TASK DESCRIPTION
Write out all of the lines below, exactly and completely.

COLLECTED MATERIAL
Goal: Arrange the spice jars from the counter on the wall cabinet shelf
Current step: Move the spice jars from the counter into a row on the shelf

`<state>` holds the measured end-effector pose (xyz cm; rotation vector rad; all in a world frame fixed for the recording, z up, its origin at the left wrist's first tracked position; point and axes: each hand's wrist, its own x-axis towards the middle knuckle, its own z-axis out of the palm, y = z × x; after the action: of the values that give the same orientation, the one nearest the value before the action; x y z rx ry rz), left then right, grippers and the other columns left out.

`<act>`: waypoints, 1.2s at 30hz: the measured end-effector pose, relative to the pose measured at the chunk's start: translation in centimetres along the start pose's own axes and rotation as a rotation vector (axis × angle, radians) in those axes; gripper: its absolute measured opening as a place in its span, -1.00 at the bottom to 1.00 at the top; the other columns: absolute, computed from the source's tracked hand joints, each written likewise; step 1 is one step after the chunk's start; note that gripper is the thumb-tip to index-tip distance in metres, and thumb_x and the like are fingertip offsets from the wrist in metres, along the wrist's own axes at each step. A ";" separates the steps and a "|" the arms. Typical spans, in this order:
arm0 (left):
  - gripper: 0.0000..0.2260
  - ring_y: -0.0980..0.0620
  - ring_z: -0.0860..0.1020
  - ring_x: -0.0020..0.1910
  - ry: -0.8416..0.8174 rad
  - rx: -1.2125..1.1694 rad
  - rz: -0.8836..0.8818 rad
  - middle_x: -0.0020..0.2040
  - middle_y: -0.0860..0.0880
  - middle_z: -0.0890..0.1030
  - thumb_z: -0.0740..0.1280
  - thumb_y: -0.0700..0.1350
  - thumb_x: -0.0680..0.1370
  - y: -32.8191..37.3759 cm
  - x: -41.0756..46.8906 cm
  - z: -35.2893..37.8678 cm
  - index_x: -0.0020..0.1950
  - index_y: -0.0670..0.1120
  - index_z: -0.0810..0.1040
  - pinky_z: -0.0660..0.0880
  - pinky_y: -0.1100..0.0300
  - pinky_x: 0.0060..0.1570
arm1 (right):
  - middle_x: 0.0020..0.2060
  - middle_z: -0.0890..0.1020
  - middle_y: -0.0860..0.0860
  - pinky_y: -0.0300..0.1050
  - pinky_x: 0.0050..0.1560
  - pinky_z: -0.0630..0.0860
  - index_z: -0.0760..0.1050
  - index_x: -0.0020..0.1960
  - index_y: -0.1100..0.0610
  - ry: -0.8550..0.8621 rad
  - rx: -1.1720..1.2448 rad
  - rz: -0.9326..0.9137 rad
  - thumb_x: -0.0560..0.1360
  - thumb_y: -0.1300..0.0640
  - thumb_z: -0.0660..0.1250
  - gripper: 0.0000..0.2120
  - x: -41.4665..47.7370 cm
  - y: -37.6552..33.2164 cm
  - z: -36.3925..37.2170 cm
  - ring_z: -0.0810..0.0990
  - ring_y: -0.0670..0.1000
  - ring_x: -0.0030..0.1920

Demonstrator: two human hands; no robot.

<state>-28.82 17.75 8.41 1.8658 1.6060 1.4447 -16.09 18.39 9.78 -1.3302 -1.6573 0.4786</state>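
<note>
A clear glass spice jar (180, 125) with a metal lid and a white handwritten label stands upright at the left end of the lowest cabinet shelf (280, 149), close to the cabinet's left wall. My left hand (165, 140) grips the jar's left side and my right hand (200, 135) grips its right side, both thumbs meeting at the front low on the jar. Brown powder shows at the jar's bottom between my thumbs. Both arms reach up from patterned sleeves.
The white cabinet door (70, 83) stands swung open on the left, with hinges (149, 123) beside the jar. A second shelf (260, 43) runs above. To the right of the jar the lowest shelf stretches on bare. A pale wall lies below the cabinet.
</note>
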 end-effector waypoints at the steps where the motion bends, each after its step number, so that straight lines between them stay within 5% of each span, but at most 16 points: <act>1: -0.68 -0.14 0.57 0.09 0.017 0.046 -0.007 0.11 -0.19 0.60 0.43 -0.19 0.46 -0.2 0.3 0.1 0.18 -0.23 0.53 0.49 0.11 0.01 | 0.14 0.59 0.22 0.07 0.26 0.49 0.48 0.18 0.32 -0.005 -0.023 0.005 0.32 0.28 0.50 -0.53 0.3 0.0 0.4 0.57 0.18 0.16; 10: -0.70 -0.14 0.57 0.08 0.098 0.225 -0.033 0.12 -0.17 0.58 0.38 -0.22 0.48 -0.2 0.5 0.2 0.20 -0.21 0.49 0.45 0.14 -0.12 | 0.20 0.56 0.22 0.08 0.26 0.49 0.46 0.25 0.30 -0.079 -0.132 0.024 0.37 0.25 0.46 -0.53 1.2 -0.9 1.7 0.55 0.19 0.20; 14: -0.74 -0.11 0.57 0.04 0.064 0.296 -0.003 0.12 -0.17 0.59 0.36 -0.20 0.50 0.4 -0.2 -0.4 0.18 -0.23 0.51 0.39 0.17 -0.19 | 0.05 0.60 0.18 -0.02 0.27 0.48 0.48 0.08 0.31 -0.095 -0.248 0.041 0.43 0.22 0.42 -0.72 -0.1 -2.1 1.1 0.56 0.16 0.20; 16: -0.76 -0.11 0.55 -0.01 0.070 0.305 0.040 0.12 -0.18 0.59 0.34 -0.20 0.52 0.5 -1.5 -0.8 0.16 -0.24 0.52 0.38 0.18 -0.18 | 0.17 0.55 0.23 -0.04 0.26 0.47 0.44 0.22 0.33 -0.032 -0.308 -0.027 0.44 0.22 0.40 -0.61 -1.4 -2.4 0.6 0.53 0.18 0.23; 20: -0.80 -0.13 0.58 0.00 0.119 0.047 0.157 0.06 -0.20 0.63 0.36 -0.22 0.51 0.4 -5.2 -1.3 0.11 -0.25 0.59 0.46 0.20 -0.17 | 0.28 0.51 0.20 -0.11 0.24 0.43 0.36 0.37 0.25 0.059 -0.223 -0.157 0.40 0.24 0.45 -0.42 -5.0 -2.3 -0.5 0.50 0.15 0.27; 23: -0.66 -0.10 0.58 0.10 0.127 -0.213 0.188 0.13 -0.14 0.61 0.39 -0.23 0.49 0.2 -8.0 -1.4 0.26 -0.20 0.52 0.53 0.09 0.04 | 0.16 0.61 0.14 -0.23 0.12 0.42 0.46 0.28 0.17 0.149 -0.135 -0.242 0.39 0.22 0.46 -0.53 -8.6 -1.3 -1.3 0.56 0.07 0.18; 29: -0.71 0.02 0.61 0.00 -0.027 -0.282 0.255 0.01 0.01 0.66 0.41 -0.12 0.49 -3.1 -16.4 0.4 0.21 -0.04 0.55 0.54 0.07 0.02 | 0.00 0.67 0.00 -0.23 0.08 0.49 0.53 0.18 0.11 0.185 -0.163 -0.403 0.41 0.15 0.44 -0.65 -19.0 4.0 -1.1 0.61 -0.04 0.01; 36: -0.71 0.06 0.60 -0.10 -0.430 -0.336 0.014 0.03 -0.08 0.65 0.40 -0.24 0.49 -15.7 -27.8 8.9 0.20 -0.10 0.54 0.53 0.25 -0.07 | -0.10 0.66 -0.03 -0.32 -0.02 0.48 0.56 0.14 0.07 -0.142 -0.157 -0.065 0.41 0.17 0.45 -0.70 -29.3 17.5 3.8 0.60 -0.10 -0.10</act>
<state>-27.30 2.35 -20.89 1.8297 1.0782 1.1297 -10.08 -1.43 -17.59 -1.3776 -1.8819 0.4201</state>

OUTPUT
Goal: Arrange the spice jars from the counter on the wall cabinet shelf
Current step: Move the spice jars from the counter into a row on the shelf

`<state>` holds the measured end-effector pose (xyz cm; rotation vector rad; all in a world frame fixed for the recording, z up, its origin at the left wrist's first tracked position; point and axes: each hand's wrist, its own x-axis towards the middle knuckle, its own z-axis out of the palm, y = z × x; after the action: of the values that give the same orientation, the one nearest the value before the action; x y z rx ry rz), left then right, grippers and the other columns left out.

`<act>`: waypoints, 1.2s at 30hz: the measured end-effector pose, relative to the pose measured at the chunk's start: translation in centimetres along the start pose's own axes and rotation as a rotation vector (axis × angle, radians) in those axes; gripper: its absolute measured opening as a place in its span, -1.00 at the bottom to 1.00 at the top; the other columns: absolute, computed from the source's tracked hand joints, each written likewise; step 1 is one step after the chunk's start; note that gripper is the thumb-tip to index-tip distance in metres, and thumb_x and the like are fingertip offsets from the wrist in metres, along the wrist's own axes at each step. A ";" separates the steps and a "|" the arms. Typical spans, in this order:
arm0 (left):
  - gripper: 0.0000..0.2260
  - ring_y: -0.0980..0.0620
  - ring_z: -0.0860..0.1020
  - ring_x: -0.0020..0.1910
  - ry: -0.8416..0.8174 rad
  - rx: -1.2125..1.1694 rad
  - rz: -0.8836..0.8818 rad
  - middle_x: -0.0020..0.2040
  - middle_y: -0.0860..0.0880
  - middle_z: -0.0890..0.1030
  - thumb_z: -0.0740..0.1280
  - thumb_y: -0.0700..0.1350
  - thumb_x: -0.0680..0.1370
  - y: -32.8191..37.3759 cm
  - x: -41.0756..46.8906 cm
  - z: -35.2893..37.8678 cm
  - index_x: -0.0020..0.1950
  - index_y: -0.0670..0.1120
  - index_z: -0.0810..0.1040
  - pinky_z: -0.0660..0.0880
  - pinky_y: -0.1100..0.0300
  - pinky_x: 0.0060..0.1570
arm1 (right):
  - middle_x: 0.0020..0.2060
  - middle_z: -0.0890..0.1020
  - middle_y: -0.0860..0.0860
  - pinky_y: -0.0300..0.1050
  - pinky_x: 0.0050..0.1560
  - pinky_z: -0.0630..0.0860
  - index_z: -0.0760..0.1050
  - index_x: -0.0020..0.1960
  - index_y: -0.1100..0.0610
  - ry: -0.8550..0.8621 rad
  - rx: -1.1720..1.2448 rad
  - rz: -0.9326..0.9137 rad
  - thumb_x: -0.0560..0.1360
  - thumb_y: -0.1300..0.0640
  - thumb_z: -0.0660..0.1250
  - gripper: 0.0000..0.2120
  - x: -41.4665..47.7370 cm
  - y: -37.6552..33.2164 cm
  - z: -36.3925..37.2170 cm
  - ring_z: -0.0810..0.0990
  - ring_y: -0.0670..0.1000
  - ring_x: -0.0030..0.1920

Demonstrator: two human hands; no robot.

<state>-28.82 17.75 8.41 1.8658 1.6060 1.4447 -16.09 18.39 9.78 -1.3302 -1.6573 0.4786</state>
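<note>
A clear glass spice jar (180, 125) with a metal lid and a white handwritten label stands upright at the left end of the lowest cabinet shelf (280, 149), close to the cabinet's left wall. My left hand (165, 140) grips the jar's left side and my right hand (200, 135) grips its right side, both thumbs meeting at the front low on the jar. Brown powder shows at the jar's bottom between my thumbs. Both arms reach up from patterned sleeves.
The white cabinet door (70, 83) stands swung open on the left, with hinges (149, 123) beside the jar. A second shelf (260, 43) runs above. To the right of the jar the lowest shelf stretches on bare. A pale wall lies below the cabinet.
</note>
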 end-effector waypoints at the steps where the motion bends, each after its step number, so that straight lines between them stay within 5% of each span, but at most 16 points: <act>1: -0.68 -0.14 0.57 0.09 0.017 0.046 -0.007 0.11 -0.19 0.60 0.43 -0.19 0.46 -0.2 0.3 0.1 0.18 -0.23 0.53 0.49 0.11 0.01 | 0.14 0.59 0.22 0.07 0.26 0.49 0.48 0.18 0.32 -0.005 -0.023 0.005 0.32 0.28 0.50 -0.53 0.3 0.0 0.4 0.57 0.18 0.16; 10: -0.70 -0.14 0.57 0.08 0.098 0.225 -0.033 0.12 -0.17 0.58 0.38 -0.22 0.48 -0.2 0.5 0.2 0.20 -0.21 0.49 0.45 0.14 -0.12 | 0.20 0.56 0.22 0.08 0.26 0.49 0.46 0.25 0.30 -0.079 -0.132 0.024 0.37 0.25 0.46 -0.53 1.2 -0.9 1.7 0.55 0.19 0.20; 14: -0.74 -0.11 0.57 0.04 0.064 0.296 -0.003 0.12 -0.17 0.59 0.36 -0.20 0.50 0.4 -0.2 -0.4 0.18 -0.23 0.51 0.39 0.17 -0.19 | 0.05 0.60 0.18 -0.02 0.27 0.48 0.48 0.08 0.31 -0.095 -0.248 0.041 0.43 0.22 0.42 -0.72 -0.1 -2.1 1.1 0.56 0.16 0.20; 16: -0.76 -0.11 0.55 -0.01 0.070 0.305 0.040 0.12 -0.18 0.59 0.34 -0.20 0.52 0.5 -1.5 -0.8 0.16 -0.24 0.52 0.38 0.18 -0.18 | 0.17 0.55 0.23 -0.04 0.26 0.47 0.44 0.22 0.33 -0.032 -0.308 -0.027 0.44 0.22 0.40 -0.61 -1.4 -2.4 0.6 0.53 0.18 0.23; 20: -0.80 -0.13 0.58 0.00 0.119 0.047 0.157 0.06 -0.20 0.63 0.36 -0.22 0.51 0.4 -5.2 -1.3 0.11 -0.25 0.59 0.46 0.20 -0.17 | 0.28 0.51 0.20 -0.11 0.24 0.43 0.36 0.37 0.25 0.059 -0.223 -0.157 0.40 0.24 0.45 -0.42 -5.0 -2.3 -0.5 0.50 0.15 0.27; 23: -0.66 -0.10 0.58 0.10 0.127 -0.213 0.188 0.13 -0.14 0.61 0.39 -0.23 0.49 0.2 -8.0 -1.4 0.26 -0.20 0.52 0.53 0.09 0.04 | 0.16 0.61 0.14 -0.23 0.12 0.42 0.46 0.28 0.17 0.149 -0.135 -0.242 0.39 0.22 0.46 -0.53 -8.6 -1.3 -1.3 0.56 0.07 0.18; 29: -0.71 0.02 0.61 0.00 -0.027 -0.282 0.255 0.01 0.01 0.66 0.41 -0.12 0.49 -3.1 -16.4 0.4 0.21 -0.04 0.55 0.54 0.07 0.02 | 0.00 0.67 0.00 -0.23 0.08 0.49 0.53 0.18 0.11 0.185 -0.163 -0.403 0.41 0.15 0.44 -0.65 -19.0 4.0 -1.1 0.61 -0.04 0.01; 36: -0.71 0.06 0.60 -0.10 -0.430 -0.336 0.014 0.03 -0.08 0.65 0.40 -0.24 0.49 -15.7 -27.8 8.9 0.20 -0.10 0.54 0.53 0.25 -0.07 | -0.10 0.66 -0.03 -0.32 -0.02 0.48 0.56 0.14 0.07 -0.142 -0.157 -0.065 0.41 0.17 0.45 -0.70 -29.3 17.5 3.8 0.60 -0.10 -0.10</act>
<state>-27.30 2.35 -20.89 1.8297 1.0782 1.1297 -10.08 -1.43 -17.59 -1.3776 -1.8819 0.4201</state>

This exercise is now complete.